Work instructions: Below are the entries; return every line among them that holds the word "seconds".

Information:
=======

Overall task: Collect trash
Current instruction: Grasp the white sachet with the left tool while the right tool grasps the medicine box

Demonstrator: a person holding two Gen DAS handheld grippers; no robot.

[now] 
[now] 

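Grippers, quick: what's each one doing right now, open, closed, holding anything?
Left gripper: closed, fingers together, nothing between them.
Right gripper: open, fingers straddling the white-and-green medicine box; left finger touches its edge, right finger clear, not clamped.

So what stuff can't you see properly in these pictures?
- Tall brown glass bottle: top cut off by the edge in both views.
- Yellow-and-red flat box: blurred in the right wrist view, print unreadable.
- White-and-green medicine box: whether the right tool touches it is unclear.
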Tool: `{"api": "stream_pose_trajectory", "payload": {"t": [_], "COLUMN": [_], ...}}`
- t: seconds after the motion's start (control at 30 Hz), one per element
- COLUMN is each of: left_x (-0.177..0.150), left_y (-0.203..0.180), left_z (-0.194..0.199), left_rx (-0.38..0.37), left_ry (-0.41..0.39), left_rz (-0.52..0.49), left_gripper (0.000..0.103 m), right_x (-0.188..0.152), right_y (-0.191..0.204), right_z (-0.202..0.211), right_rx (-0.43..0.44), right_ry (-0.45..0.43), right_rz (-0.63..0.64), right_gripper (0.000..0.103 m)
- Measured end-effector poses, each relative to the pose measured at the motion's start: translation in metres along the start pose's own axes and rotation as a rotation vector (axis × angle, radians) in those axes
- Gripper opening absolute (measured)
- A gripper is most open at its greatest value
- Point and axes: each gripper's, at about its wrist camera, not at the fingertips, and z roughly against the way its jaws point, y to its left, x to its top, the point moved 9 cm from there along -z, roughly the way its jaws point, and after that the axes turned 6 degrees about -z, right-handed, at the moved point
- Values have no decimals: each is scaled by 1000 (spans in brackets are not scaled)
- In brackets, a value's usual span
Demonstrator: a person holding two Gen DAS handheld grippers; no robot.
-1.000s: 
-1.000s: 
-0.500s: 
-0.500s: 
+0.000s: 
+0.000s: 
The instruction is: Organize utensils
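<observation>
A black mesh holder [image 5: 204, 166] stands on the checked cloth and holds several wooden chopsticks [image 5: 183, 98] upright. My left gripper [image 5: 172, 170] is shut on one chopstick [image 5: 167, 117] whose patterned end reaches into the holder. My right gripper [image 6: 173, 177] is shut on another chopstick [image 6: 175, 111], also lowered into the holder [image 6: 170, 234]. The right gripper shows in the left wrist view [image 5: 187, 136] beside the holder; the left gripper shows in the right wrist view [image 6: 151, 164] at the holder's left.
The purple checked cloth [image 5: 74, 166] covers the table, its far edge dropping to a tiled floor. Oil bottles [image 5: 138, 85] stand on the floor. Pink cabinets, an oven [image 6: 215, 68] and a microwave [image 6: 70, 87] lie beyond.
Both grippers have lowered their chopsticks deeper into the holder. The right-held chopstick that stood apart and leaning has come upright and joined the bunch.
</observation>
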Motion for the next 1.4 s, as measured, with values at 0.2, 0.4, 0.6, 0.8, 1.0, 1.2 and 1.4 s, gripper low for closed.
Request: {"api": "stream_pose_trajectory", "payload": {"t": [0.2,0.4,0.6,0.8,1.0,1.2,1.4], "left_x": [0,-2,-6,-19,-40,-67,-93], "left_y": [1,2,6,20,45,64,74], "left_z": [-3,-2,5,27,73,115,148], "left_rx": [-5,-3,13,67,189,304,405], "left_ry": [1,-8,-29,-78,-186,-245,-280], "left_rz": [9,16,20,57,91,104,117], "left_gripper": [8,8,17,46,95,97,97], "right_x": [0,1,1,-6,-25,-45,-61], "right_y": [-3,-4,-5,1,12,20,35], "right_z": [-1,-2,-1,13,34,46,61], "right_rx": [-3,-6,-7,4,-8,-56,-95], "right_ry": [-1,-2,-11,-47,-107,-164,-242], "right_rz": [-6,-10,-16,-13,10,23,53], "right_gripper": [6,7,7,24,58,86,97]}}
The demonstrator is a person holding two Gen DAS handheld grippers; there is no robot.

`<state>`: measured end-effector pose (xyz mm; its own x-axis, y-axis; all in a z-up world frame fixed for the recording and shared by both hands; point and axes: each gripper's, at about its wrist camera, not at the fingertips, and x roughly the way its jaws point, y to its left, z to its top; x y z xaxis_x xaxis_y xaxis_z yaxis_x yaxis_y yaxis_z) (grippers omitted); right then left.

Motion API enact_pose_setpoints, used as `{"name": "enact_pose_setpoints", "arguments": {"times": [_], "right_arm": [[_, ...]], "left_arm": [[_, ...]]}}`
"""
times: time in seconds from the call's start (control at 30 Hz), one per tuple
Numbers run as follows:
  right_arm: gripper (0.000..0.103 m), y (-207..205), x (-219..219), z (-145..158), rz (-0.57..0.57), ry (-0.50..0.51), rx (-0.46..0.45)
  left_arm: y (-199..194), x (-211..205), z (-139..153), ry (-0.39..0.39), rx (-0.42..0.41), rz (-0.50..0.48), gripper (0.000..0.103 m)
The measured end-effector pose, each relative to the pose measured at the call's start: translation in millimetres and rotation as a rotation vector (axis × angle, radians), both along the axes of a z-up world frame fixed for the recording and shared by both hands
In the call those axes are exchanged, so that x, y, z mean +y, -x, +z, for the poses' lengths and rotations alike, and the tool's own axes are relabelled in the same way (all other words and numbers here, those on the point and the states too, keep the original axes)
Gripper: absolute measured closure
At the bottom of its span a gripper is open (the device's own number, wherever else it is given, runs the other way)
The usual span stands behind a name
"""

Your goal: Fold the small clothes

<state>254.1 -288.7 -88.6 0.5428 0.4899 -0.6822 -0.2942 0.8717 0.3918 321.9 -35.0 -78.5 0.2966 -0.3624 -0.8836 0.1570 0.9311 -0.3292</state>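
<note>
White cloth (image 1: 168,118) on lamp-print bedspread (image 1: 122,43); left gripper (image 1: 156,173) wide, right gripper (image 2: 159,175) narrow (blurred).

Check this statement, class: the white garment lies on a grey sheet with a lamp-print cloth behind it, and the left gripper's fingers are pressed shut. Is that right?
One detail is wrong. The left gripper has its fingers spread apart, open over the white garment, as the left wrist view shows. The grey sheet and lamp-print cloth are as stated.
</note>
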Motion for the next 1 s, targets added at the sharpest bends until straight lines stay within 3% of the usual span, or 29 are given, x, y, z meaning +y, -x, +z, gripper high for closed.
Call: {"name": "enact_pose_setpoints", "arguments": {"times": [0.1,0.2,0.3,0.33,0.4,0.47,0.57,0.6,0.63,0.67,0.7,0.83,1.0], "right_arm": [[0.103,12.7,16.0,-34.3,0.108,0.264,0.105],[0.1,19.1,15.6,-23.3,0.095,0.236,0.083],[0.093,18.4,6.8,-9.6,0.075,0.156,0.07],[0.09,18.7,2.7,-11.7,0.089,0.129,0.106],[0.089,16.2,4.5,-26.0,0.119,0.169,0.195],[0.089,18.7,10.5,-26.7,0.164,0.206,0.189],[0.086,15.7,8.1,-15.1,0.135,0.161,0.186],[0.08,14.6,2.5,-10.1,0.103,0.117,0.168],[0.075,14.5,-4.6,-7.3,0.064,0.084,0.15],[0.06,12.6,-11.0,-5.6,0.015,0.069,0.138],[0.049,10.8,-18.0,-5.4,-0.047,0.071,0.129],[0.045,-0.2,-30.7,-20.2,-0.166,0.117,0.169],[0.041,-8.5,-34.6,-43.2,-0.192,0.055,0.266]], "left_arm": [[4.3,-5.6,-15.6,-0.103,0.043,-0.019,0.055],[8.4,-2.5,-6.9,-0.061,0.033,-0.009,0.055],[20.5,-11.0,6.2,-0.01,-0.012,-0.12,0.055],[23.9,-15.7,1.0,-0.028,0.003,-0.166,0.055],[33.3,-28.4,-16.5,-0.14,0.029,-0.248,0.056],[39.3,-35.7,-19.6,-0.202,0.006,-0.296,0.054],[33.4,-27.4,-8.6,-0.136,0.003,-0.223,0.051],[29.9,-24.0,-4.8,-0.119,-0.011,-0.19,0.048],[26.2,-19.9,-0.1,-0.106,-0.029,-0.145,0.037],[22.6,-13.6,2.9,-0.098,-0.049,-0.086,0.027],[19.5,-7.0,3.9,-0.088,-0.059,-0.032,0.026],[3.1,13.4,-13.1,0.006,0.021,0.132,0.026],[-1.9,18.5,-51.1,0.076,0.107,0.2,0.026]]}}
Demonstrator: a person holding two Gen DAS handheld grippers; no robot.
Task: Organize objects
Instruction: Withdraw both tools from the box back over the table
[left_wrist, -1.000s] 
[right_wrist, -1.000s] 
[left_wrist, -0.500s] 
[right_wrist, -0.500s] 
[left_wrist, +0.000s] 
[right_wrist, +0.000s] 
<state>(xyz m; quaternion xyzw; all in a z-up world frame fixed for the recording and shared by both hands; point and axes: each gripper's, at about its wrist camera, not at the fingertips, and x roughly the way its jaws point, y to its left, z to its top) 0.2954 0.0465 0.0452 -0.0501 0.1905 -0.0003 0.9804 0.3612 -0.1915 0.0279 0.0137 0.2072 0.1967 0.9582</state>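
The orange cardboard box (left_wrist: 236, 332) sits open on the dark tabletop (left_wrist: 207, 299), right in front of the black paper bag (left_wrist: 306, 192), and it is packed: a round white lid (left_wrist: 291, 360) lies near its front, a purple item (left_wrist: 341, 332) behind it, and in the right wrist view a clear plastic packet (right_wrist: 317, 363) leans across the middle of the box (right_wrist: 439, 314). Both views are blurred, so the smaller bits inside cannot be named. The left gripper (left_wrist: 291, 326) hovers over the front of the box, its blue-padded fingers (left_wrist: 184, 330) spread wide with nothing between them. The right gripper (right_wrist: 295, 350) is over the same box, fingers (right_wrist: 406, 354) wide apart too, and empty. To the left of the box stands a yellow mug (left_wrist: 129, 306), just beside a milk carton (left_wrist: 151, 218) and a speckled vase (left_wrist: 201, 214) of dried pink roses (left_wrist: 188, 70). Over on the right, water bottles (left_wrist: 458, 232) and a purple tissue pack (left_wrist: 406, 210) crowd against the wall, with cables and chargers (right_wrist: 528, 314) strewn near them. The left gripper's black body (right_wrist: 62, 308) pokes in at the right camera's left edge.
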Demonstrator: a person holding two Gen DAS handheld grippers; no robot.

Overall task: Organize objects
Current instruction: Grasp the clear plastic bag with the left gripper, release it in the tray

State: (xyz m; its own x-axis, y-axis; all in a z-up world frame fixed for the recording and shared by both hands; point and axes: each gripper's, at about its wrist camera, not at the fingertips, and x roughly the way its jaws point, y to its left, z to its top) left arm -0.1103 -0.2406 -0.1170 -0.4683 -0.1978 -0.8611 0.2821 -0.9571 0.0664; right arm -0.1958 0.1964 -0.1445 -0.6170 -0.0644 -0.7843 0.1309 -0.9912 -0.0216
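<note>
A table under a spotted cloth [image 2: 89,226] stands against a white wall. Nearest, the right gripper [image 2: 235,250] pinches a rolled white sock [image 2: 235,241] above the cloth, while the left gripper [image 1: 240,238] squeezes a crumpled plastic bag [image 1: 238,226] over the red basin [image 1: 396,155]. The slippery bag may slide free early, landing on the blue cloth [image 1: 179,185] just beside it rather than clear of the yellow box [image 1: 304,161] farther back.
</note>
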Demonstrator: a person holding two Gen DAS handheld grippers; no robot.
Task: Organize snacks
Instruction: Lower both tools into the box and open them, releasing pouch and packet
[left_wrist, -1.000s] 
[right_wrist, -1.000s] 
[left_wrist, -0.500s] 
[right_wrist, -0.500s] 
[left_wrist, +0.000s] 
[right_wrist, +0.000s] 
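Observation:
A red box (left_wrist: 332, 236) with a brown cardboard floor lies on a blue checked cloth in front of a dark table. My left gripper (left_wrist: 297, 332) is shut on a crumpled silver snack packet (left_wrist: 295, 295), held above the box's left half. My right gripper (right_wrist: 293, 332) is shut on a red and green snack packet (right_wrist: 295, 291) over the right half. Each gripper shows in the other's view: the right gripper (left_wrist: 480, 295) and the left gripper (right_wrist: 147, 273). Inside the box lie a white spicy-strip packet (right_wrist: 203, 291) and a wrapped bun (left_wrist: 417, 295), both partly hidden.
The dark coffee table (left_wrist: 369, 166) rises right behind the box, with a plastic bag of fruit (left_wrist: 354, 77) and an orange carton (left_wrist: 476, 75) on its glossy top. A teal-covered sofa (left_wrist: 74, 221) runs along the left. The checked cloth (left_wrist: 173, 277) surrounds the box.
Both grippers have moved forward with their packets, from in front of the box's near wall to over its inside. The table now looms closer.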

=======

Answer:
- t: seconds after the motion's start (control at 30 Hz), one per element
times: time in seconds from the call's start (control at 30 Hz), one per tuple

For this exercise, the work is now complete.